[PROVIDED MATERIAL]

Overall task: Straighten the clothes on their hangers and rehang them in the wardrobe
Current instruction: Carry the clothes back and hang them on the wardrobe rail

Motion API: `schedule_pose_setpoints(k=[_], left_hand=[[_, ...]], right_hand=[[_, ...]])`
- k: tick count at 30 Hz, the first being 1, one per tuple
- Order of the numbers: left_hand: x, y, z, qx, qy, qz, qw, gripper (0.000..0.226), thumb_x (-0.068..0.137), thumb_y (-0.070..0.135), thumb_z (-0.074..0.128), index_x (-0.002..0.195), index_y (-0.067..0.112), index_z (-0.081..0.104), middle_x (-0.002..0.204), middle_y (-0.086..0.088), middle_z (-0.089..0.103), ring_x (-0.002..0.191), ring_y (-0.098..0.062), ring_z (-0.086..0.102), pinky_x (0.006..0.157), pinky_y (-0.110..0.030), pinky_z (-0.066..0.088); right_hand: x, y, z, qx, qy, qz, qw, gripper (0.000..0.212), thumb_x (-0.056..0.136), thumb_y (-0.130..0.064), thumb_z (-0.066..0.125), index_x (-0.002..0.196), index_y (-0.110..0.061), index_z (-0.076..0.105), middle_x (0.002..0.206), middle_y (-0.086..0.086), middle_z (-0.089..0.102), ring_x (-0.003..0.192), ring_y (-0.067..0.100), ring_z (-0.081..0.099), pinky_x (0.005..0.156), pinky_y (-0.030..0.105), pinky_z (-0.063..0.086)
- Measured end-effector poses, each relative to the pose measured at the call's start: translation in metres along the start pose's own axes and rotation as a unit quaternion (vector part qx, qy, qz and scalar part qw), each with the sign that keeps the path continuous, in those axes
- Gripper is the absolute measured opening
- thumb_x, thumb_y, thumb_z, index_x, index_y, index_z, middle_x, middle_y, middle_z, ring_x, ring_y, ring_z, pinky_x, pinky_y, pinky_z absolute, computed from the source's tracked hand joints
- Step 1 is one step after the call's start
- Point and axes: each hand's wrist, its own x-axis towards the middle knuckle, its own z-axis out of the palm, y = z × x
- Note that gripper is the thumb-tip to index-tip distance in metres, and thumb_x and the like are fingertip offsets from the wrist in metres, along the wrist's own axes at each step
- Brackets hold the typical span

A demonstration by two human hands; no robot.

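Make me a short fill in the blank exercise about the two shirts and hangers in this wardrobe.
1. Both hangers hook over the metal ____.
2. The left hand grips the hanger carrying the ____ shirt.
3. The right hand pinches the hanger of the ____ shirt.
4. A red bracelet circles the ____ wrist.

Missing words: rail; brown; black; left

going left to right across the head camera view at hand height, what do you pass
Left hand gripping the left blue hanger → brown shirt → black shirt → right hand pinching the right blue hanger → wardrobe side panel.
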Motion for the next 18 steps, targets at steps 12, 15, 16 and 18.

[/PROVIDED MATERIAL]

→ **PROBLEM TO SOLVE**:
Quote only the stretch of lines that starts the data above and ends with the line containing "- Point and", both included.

→ **RESPONSE AREA**:
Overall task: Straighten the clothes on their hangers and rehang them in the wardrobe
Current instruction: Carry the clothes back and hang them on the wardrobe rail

Motion API: `schedule_pose_setpoints(k=[_], left_hand=[[_, ...]], right_hand=[[_, ...]])`
- k: tick count at 30 Hz, the first being 1, one per tuple
- Order of the numbers: left_hand: x, y, z, qx, qy, qz, qw, gripper (0.000..0.226), thumb_x (-0.068..0.137), thumb_y (-0.070..0.135), thumb_z (-0.074..0.128), index_x (-0.002..0.195), index_y (-0.067..0.112), index_z (-0.081..0.104), middle_x (-0.002..0.204), middle_y (-0.086..0.088), middle_z (-0.089..0.103), ring_x (-0.002..0.191), ring_y (-0.098..0.062), ring_z (-0.086..0.102), pinky_x (0.006..0.157), pinky_y (-0.110..0.030), pinky_z (-0.066..0.088); right_hand: x, y, z, qx, qy, qz, qw, gripper (0.000..0.212), thumb_x (-0.056..0.136), thumb_y (-0.130..0.064), thumb_z (-0.066..0.125), index_x (-0.002..0.196), index_y (-0.110..0.061), index_z (-0.076..0.105), middle_x (0.002..0.206), middle_y (-0.086..0.086), middle_z (-0.089..0.102), ring_x (-0.003..0.192), ring_y (-0.067..0.100), ring_z (-0.081..0.099), pinky_x (0.005..0.156), pinky_y (-0.030..0.105), pinky_z (-0.063..0.086)
- Measured end-effector poses, each relative to the pose measured at the call's start: translation in metres along the start pose's own axes and rotation as a unit quaternion (vector part qx, qy, qz and scalar part qw), each with the sign that keeps the path continuous, in those axes
- Gripper is the absolute measured opening
- thumb_x, thumb_y, thumb_z, index_x, index_y, index_z, middle_x, middle_y, middle_z, ring_x, ring_y, ring_z, pinky_x, pinky_y, pinky_z absolute, computed from the source's tracked hand joints
- Step 1 is one step after the call's start
- Point and axes: each hand's wrist, its own x-axis towards the middle knuckle, its own z-axis out of the palm, y = z × x

No additional output is required for this exercise.